Since every dollar of debt taken on is immediately spent to find the actual GDP produced absent this uneconomic activity you must subtract the delta in debt back out of the gross GDP delta.  When you do so you find that we've been digging a bigger and bigger hole on essentially continual basis since 1980!

Then, to add to the insult of the Federal Government's own conduct they have also provided incentives for others to also engage in uneconomic transactions through the tax code by allowing the expensing of interest against revenues!

That's nuts; the only reason to borrow is when the expected benefit of doing so (e.g. by expanding your plant, equipment and personnel) exceeds the cost of the money including the interest.  By making the interest top-line deductible you remove the return on investment consideration entirely from the calculation!

Well Jackoff Lew and Maobama, what the hell do you expect people people to do when you diddle the damned tax code so as to provide incentives for uneconomic behavior, whether that be through a "mortgage interest" deduction or one for corporate spending funded by debt?

There is nothing illegal or wrong about a company or person who structures their finances around the intentional acts that the government provides incentives for!

If you want to stop "inversions" then remove interest as a deduction, top-line or otherwise, across the board from the tax code.  If someone is going to borrow, no matter whether it is a person or business, they should only do so if the economic benefits of the transaction, including the interest expenses, exceed the costs.

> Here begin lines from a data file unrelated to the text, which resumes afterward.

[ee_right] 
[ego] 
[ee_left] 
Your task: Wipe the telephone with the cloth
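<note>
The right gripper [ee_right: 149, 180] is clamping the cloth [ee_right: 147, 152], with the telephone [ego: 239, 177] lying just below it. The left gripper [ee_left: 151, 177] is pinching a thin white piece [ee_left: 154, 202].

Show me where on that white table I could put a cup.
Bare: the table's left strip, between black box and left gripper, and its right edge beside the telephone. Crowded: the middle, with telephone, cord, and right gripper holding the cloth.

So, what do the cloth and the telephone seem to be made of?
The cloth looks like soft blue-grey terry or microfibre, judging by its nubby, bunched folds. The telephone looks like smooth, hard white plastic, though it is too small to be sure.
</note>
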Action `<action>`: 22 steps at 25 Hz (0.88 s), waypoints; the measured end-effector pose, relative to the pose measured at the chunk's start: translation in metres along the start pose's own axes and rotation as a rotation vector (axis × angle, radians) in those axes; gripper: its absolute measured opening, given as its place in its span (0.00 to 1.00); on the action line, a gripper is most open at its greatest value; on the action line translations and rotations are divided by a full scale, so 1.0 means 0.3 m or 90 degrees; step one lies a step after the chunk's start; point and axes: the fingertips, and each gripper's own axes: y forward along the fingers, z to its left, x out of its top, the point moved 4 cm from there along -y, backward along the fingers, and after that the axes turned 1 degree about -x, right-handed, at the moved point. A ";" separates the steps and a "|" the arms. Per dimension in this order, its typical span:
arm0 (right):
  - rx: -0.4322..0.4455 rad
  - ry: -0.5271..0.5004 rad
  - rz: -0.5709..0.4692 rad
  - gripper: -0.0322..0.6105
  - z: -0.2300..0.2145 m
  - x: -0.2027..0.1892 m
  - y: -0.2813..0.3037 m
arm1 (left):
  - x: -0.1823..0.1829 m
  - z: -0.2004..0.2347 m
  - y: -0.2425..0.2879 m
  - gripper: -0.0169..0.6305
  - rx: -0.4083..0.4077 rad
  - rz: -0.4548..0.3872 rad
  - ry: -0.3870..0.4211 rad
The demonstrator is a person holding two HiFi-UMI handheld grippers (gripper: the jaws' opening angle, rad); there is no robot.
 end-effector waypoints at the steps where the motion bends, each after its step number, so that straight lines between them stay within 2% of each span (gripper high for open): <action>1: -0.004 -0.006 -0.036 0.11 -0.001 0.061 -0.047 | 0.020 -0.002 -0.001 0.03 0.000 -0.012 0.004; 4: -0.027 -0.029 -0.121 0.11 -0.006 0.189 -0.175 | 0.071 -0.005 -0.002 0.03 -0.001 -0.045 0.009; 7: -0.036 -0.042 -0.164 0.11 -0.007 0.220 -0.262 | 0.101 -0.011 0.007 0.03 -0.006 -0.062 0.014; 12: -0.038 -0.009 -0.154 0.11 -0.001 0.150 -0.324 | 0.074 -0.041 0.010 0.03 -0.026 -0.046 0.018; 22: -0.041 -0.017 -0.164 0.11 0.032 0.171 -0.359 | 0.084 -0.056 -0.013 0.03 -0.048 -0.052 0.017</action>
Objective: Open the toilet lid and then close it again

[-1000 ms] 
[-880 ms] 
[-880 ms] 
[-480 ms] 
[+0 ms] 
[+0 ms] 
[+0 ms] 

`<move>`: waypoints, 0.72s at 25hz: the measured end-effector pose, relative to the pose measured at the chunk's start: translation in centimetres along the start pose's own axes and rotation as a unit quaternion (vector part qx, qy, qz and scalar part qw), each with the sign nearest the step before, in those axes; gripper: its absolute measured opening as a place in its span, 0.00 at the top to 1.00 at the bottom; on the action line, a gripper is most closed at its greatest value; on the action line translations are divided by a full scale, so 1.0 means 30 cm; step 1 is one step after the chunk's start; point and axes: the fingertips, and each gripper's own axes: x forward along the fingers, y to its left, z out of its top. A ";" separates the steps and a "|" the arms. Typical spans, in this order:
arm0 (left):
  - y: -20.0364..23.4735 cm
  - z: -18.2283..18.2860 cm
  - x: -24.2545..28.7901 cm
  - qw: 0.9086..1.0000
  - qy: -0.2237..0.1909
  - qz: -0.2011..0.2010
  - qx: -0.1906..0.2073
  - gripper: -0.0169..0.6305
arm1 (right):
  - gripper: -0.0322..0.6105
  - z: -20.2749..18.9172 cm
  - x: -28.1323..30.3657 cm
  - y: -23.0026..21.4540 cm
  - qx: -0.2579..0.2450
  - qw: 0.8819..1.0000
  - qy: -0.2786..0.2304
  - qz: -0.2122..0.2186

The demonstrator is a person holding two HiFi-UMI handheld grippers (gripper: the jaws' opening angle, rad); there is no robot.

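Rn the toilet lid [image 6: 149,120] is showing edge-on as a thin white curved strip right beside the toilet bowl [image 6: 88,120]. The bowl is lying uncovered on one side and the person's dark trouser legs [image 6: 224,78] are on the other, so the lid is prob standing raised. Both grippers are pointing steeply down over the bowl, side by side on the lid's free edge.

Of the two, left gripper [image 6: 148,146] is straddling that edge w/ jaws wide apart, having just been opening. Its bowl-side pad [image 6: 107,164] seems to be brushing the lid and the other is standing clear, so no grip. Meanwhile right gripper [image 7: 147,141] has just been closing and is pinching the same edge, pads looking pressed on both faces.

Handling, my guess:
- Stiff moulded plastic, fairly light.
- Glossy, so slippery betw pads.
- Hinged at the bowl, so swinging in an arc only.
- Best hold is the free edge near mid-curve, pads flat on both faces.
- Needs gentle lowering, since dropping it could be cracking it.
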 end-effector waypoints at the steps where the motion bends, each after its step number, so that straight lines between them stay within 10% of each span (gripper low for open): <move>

Of course if this change was to be made then the entire pyramid of pulled-forward asset prices and consumption would instantly collapse, as would the so-called "GDP" funded by this stupidity.  That is, of course, the argument against doing so.

The problem with that argument is that as I have also repeatedly pointed out due to the nature of compounding you must borrow at an exponentially-increasing rate to keep up said uneconomic transaction streams over time, and there is no such thing as an exponentially-increasing series that can continue indefinitely on a planet of finite size and mass.